Epidemic and endemic spread of klebsiella pneumoniae producing SHV-5 beta-lactamase in Dubrava University Hospital, Zagreb, Croatia

Plasmid-encoded resistance to broad-spectrum cephallosporins and aztreonam is becoming a widespread phenomenon in clinical medicine. These antibiotics are inactivated by an array of different extended-spectrum beta-lactamases (ESBLs) which have evolved by point mutations of parental TEM or SHV beta-lactamases. In a previous study conducted during 1994-1995, SHV-2, SHV-2a and SHV-5 beta-lactamases were found among Klebsielia pneumoniae isolates in Dubrava University Hospital. High prevalence of ESBLs among K. pneumoniae strains in this hospital (20%) required further investigation. In this investigation, beta-lactamases from 42 K. pneumoniae strains collected in 1997 and 15 in 2004 from Dubrava University Hospital, were characterized in order to study the evolution of plasmid-encoded resistance to extended-spectrum cephalosporins and aztreonam in that hospital over a prolonged study period. Susceptibility to antibiotics was determined by disk-diffusion and broth microdilution method. beta-lactamases were characterized by isoelectric focusing, determination of hydrolysis of beta-lactam substrates, polymerase chain reaction and sequencing of bla(SHV) genes. All K. pneumoniae strains and their Escherichia coli transconjugants produced beta-lactamase with an isoellectric point of 8.2. Based on sequencing of blaSHV genes enzymes of all transconjugants were identified as SHV-5 beta-lactamase which conferred on the producing isolates high level of ceftazidime and aztreonam resistance.

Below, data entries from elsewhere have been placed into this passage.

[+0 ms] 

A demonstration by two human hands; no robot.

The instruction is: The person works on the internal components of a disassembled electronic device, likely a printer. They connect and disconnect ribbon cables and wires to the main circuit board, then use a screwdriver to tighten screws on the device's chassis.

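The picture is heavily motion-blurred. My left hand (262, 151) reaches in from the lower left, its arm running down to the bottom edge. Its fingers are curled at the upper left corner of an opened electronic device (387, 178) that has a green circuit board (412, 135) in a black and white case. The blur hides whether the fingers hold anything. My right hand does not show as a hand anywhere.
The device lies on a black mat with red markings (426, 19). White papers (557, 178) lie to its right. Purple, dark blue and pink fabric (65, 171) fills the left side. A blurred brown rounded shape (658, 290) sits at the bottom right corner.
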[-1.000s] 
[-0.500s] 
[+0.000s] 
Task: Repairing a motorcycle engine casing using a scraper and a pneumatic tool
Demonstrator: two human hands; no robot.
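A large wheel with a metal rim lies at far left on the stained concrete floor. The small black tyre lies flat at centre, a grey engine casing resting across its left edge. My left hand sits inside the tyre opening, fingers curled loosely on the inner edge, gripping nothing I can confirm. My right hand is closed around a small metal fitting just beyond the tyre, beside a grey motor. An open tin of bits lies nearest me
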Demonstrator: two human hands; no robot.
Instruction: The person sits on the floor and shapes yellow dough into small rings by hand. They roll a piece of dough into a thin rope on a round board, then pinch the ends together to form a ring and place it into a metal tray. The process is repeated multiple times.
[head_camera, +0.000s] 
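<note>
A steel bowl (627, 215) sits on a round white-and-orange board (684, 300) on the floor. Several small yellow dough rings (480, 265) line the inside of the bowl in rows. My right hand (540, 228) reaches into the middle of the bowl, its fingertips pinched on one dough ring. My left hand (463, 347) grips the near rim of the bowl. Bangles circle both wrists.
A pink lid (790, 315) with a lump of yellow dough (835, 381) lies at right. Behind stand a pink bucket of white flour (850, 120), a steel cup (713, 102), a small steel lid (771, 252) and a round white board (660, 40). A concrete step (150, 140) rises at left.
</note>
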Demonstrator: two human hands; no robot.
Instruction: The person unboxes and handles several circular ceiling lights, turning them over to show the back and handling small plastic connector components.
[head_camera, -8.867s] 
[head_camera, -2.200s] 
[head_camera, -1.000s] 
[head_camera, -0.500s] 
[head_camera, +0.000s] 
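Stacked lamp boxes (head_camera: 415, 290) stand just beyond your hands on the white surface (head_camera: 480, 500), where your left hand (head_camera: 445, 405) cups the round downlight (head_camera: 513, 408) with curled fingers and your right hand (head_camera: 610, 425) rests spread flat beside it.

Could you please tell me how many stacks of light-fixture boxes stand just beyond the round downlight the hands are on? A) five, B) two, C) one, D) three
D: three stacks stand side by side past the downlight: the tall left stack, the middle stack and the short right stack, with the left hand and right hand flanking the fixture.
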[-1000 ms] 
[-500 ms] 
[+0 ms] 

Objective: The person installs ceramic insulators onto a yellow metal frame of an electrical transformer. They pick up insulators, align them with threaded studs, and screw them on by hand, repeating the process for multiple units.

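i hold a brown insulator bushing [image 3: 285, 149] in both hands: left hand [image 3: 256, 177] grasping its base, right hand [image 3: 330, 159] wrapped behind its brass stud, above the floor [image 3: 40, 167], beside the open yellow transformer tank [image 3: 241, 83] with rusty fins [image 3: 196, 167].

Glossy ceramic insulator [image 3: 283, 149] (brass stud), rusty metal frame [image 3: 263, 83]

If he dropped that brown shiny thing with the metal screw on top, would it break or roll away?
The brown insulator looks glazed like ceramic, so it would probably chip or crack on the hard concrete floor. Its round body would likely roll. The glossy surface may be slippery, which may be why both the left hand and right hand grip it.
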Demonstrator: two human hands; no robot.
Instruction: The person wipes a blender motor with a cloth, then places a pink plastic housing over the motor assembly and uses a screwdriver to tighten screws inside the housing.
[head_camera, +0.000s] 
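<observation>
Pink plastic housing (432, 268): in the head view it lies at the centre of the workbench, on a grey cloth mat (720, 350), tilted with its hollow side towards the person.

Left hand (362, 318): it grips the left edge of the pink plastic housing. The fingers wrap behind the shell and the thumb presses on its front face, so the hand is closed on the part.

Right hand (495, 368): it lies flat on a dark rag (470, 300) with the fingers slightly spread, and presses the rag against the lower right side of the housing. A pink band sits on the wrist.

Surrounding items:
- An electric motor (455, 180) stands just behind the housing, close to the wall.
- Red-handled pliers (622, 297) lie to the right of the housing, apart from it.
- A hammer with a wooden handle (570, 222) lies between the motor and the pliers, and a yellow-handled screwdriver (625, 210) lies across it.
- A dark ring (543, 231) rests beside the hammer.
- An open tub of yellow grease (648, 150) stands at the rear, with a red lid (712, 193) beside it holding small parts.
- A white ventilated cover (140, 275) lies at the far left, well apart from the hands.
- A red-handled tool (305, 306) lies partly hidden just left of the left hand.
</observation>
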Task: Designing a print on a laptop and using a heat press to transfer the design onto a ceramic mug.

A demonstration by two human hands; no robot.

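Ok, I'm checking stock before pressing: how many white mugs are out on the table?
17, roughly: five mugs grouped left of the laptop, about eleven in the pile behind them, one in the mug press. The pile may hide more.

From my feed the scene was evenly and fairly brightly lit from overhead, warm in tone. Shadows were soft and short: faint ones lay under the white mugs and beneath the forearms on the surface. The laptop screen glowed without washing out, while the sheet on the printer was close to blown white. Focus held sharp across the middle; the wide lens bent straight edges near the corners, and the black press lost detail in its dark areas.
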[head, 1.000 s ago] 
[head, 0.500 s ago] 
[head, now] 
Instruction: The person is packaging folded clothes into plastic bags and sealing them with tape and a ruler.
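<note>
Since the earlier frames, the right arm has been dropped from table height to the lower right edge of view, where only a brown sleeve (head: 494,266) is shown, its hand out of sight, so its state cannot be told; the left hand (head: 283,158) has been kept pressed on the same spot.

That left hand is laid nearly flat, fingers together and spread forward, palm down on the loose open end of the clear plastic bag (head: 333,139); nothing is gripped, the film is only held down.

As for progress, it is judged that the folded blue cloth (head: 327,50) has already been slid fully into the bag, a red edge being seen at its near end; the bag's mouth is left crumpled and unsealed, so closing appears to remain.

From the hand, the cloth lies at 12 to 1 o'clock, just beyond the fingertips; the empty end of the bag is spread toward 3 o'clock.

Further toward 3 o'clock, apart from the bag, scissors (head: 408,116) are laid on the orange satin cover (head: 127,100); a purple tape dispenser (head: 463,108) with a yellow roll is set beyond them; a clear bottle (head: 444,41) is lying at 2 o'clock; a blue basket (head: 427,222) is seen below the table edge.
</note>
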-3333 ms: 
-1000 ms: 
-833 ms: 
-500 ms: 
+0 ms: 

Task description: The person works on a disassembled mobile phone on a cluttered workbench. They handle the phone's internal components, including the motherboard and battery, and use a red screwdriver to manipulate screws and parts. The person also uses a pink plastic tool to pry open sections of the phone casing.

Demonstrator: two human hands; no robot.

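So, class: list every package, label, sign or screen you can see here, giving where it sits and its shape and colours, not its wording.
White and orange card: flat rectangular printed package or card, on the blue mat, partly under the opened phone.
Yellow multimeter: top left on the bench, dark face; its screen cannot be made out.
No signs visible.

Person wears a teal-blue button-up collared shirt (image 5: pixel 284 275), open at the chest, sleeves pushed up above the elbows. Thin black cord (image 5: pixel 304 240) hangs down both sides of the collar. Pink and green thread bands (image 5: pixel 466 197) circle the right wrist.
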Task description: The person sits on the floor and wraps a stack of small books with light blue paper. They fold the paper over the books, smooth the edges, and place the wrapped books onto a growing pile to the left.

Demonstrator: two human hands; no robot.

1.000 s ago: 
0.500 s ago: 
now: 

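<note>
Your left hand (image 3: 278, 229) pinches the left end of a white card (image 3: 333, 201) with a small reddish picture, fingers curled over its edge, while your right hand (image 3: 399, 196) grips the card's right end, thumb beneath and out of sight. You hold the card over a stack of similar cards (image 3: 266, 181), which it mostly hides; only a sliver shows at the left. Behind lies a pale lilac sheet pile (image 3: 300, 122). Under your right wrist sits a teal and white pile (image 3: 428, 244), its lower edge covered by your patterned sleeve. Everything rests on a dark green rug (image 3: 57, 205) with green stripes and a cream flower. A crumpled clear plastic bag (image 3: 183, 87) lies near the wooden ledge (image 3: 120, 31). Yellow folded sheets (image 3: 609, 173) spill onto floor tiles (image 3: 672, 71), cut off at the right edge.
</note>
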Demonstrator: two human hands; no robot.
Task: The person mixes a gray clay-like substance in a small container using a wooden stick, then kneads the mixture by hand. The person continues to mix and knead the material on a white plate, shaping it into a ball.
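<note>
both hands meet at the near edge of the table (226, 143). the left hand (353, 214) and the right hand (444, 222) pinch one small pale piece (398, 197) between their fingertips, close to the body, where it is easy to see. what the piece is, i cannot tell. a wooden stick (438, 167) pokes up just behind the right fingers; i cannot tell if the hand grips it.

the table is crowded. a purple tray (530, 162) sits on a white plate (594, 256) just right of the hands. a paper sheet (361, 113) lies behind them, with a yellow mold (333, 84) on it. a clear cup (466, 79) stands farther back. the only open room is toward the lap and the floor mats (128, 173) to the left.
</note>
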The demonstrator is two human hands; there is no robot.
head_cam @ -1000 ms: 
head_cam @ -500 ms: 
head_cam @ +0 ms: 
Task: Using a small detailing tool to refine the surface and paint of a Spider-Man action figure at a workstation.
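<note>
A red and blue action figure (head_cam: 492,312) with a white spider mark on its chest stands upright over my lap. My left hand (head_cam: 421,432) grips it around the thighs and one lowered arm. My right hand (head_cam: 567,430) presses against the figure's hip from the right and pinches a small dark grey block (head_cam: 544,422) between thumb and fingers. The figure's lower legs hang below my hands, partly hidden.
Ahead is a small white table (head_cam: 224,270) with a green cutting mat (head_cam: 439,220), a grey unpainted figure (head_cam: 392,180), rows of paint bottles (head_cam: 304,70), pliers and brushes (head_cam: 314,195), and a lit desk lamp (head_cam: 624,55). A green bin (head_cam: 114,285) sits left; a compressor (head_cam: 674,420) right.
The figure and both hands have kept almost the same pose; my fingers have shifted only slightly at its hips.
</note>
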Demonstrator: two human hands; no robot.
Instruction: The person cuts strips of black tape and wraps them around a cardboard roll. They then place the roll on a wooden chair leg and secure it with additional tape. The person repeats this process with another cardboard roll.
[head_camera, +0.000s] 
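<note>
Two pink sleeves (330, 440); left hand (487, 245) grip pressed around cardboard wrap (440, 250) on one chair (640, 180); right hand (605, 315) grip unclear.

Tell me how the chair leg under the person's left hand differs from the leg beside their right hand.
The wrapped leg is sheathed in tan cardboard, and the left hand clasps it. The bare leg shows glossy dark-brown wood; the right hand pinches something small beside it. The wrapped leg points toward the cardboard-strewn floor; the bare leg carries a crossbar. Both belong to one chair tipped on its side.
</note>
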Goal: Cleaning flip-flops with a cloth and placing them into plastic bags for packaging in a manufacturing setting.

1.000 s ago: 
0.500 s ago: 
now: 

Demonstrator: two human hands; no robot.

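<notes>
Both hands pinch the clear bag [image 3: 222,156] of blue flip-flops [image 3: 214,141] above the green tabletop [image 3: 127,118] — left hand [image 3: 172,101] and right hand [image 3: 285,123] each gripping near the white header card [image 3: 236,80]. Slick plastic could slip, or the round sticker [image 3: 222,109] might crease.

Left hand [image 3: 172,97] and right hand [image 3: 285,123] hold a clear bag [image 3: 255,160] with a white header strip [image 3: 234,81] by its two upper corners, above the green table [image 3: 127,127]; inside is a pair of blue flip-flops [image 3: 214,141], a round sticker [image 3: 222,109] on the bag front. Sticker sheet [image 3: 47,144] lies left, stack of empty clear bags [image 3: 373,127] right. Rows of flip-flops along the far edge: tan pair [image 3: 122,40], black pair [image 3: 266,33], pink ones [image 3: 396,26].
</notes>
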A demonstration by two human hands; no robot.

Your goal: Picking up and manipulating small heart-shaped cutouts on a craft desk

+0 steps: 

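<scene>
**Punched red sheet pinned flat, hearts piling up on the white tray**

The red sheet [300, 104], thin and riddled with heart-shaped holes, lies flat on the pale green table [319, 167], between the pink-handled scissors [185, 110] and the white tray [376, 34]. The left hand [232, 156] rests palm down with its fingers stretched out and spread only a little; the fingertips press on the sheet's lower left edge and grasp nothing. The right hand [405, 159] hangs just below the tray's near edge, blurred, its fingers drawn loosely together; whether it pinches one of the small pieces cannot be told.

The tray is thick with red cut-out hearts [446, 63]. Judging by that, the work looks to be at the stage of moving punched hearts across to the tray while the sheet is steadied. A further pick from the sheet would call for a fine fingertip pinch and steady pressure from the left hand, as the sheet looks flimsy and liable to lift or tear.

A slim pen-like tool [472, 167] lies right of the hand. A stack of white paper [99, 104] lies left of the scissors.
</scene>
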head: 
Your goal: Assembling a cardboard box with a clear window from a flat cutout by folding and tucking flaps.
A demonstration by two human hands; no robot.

In this study, an outbreak of nosocomial infections caused by SHV-5 producing K. pneumoniae was described in 1997 which evolved to endemic spread of SHV-5 producing K. pneumoniae due to multiple plasmid transfer in the Dubrava University Hospital. The strains from 1997 and 2004 were not clonally related. Hospital hygiene measures should be applied in order to control the spread of epidemic strains through the hospital wards and the consumption of the broad-spectrum cephalosporins needs to be restricted to reduce the selection pressure which enables the proliferation of ESBL producers in hospital.